Oposição tentará atrapalhar votação da reforma da Previdência com obstrução

Líder do PSol, deputado Ivan Valente aposta no debate para mudar o voto de parlamentares governistas


postado em 10/07/2019 12:43 / atualizado em 10/07/2019 13:28

Ivan Valente (Psol-SP), deputado federal(foto: Ed Alves/CB/D.A Press)
Ivan Valente (Psol-SP), deputado federal (foto: Ed Alves/CB/D.A Press)
A Câmara dos Deputados começou a sessão para votar o texto-base da reforma da Previdência. Segundo o líder do PSol, deputado Ivan Valente (SP), a estratégia da oposição será tentar obstruir a pauta por meio de destaques ao texto.

A sessão começou com debates. "A estratégia da oposição será obstruir a pauta e, com essa obstrução, debater o texto. Mostrar ao povo que essa reforma não combate privilégio. Esfola os pobres. Os 850 bi do 1 tri sai do regime geral da previdência. De que ganha de um a três salários mínimos", afirmou Valente. Apesar de o deputado acreditar que as obstruções levarão ao debate da PEC, ele acha difícil afirmar por quanto tempo os destaques apresentados resistirão. 

A expectativa é que o debate sirva para virar votos contra a reforma. Valente atacou a pensão por morte e voltou a criticar a  liberação de verbas de emendas parlamentares, que chamou de "toma-lá-dá-cá". 

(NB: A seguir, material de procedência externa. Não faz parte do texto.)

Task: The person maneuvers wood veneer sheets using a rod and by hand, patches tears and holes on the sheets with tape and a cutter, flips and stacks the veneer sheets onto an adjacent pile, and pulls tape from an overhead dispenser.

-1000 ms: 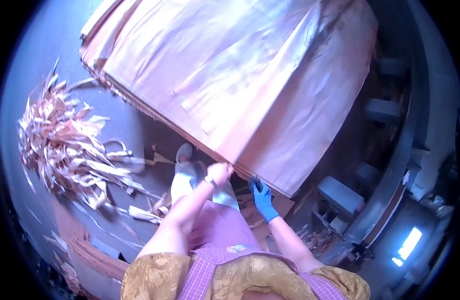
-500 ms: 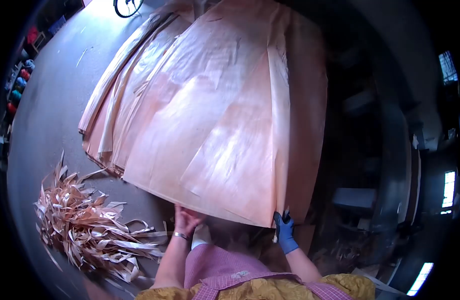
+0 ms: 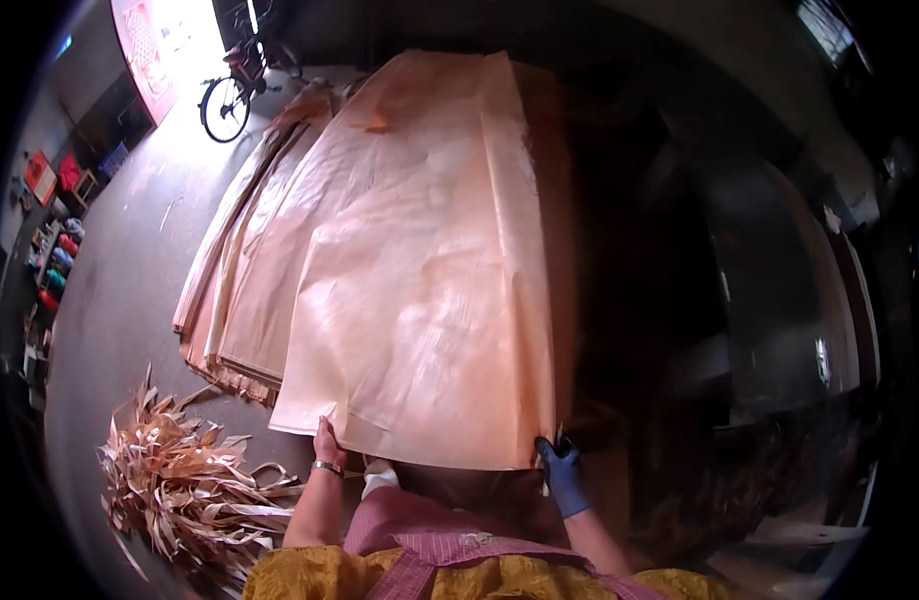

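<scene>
A large, thin peach-coloured veneer sheet [image 3: 409, 300] stretches out before me, lying over a stack. My bare left hand [image 3: 326, 446], with a metal band at the wrist, pinches its near edge toward the left corner, thumb on top. At the near right corner my right hand [image 3: 561, 472], in a blue glove with a dark palm, grips the edge. Something small and pale shows beside the glove, too small to name. The fingers beneath the sheet are hidden.
More layered veneer sheets [image 3: 249, 270] lie to the left. A heap of veneer strips [image 3: 184, 480] rests on the floor at lower left. A bicycle [image 3: 226, 108] stands by the bright doorway. Shelving with colourful items [image 3: 59, 260] lines the far left; the right side is dark.
My left hand has moved left along the near edge and now has its thumb on top. The sheet looks shifted and smoother. The view has tilted up, showing more of the bicycle and doorway.
</scene>
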`<state>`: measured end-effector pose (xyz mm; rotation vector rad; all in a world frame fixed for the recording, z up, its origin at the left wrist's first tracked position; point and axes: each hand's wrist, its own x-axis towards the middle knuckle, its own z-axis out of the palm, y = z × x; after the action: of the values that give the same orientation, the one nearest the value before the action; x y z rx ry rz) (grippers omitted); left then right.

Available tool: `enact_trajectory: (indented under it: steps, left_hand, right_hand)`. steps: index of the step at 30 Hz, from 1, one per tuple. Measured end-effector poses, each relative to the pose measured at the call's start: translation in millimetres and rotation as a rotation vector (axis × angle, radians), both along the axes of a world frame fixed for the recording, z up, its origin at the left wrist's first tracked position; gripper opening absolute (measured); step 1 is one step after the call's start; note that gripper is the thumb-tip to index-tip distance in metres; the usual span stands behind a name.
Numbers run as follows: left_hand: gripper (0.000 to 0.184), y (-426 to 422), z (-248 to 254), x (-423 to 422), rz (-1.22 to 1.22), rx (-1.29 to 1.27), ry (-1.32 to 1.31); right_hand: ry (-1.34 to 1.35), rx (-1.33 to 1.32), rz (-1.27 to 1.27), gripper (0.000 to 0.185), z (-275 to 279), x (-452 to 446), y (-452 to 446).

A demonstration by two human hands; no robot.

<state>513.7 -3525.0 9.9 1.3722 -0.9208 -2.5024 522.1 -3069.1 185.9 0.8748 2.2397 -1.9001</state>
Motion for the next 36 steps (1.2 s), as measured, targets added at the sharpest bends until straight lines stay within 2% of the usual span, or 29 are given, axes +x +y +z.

"A pensão por morte tem ganhos de menos de um salário mínimo. É inconstitucional. O povo brasileiro vai sentir muito. A reforma é um ajuste fiscal para agradar o mercado financeiro. Quando acabar a reforma,  as pessoas vão dizer: e aí,  cadê o emprego?", completou o líder.

"Vamos fazer o bom combate. Mostrar que eles não têm discurso. Só falam que sem a reforma o Brasil quebra. Você falar isso é uma grande mentira. A reforma não tira o Brasil do atoleiro.  É muito mais importante uma reforma tributária para combater a desigualdade. Taxar grandes heranças, fortunas, lucros e dividendos que poderia fornecer R$ 600 bilhões em 10 anos. Nosso papel é resistir", completou. 

Na sessão anterior, terça-feira (9/7), o PCdoB apresentou um requerimento de retirada de pauta que adiou o início das votações para quarta-feira, mas acabou derrotado por 331 votos a 117.